_WHAT YOU ARE ASKED TO DO_: Copy the listing below line for line, from its opening line to the one with "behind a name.", both included; stop there.

BEGIN INFORMATION SUPPLIED

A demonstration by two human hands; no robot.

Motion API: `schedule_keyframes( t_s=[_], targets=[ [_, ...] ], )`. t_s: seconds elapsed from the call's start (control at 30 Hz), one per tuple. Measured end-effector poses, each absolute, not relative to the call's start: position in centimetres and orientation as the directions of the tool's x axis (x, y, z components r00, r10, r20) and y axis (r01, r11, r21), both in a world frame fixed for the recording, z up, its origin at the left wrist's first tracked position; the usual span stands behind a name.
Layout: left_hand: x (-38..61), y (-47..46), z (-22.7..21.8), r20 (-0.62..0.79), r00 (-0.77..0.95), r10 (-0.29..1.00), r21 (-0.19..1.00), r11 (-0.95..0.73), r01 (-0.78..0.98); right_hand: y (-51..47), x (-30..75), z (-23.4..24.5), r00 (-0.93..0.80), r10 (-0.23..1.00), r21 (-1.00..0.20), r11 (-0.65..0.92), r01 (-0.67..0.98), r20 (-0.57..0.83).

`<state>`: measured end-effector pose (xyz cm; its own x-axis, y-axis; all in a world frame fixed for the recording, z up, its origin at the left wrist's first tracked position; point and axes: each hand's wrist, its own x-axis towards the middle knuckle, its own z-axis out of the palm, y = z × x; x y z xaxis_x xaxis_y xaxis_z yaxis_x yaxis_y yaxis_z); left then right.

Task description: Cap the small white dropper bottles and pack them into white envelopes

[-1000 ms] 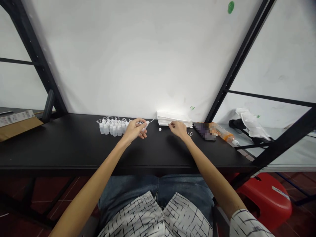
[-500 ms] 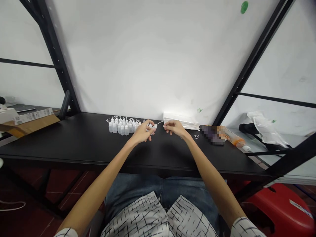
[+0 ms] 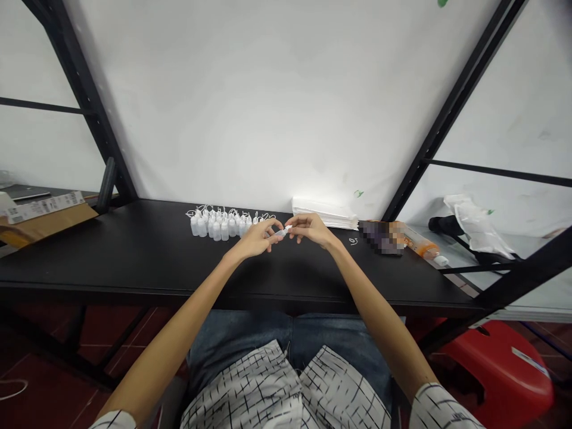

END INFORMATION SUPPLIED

_YOUR RESPONSE_:
A demonstration by two human hands; no robot.

Motion API: `schedule_keyframes( t_s=[_], targets=[ [_, ...] ], )`. t_s: seconds elapsed from the call's start (control at 30 Hz), one per tuple. Measured end-effector poses, each absolute, not relative to the call's start: position in centimetres and orientation as the directions of the tool's x axis (x, y, z components r00, r10, r20) and y axis (r01, r11, r21), both in a world frame fixed for the recording, z up, its origin at the left wrist's first tracked position; the usual span stands behind a name.

The requested output has been fully supplied.